Extracellular signals are relayed to the cell’s interior by second messengers such as cyclic AMP (cAMP), which was once thought to diffuse freely throughout the cytoplasm. Yet cAMP has also become known for its ability to bring about distinct, highly localized downstream effects. So, cAMP concentrations are now thought to vary from place to place within the cell, and to do so in ways that cannot be explained by simple diffusion.

To account for cAMP levels throughout the cell, scientists have suggested various refinements to simple diffusion. These include favorable distributions of cAMP pathway constituents, such as protein kinases and their substrates, and the presence of cAMP-degrading phosphodiesterases (PDEs). Neither of these explanations has proven to be entirely satisfactory.

Another wrinkle has been introduced by scientists working at the Max Delbrück Center for Molecular Medicine.

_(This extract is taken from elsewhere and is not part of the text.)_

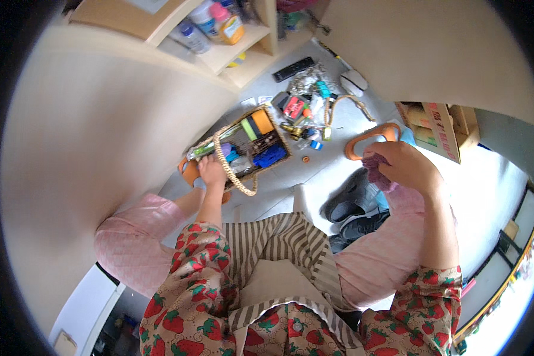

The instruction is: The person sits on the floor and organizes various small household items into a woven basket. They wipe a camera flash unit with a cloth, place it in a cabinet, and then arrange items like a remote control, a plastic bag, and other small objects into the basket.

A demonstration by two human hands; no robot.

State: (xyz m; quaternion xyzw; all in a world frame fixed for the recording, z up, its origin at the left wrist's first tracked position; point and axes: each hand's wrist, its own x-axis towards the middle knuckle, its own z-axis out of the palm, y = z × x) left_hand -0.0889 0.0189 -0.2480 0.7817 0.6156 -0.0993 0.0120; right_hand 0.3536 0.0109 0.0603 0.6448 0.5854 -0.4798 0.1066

These scientists, led by Andreas Bock and Paolo Annibale, say that under basal conditions, most cAMP in cells is bound, not free. Under stimulated conditions, that is, when extracellular receptors are engaged, some cAMP molecules are released, enough to propagate a signal, but not so much as to swamp the cell’s PDEs.

This model of cAMP signal propagation, which the scientists call “buffered diffusion,” was detailed August 25 in Cell, in an article titled, “Optical Mapping of cAMP Signaling at the Nanometer Scale.”

The article reports how the scientists used fluorescence spectroscopy to show that, contrary to earlier data, cAMP at physiological concentrations is “predominantly bound to cAMP binding sites and, thus, immobile.” The article also explains how restraining fast-moving cAMP gives slow-acting PDEs a chance to create, in their vicinities, domains that are practically free of cAMP.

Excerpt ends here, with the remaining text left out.